Assignment:
Please write out word for word the opening lines of the material, including the line with "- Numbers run" as the last.

[Start of Attachment]

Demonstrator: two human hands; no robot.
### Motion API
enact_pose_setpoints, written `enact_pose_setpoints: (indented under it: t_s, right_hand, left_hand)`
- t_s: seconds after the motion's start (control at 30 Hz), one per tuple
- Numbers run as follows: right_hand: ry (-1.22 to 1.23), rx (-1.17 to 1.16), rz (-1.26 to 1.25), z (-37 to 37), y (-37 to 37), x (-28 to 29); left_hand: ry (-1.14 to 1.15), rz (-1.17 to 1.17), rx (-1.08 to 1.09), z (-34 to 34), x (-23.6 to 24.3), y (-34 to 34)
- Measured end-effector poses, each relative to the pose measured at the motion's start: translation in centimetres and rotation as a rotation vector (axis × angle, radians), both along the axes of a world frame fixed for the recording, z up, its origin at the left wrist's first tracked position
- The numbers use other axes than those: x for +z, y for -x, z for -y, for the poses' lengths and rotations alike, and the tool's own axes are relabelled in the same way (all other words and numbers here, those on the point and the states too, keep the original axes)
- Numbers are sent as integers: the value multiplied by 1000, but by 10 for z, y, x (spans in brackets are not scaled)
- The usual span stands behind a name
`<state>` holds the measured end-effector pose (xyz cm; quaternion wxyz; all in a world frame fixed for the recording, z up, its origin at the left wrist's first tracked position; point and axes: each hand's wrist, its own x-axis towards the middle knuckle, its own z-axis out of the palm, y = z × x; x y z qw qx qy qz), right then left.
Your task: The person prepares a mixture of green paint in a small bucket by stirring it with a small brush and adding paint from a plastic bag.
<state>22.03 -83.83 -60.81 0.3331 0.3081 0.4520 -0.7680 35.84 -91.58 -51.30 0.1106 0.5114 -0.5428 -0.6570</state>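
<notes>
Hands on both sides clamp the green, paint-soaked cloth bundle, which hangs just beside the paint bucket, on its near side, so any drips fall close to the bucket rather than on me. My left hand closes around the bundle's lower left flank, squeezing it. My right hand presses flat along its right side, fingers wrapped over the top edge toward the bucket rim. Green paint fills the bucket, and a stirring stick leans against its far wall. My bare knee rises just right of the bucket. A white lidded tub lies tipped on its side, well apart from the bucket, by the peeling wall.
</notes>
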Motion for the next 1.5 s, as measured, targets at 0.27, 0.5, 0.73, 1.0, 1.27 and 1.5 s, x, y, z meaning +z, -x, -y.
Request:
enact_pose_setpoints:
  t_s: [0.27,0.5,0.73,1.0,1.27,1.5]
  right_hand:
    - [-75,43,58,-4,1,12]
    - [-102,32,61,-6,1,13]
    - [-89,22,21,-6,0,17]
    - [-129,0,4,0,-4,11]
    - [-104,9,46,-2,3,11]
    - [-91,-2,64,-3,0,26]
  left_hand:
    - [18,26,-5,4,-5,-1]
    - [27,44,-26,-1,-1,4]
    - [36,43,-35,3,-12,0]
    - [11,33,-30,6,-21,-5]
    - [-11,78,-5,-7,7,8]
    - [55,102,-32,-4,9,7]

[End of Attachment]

Your solution:
Demonstrator: two human hands; no robot.
### Motion API
enact_pose_setpoints, written `enact_pose_setpoints: (indented under it: t_s, right_hand, left_hand)`
- t_s: seconds after the motion's start (control at 30 Hz), one per tuple
- Numbers run as follows: right_hand: ry (-1.22 to 1.23), rx (-1.17 to 1.16), rz (-1.26 to 1.25), z (-37 to 37), y (-37 to 37), x (-28 to 29); left_hand: ry (-1.14 to 1.15), rz (-1.17 to 1.17), rx (-1.08 to 1.09), z (-34 to 34), x (-23.6 to 24.3), y (-34 to 34)

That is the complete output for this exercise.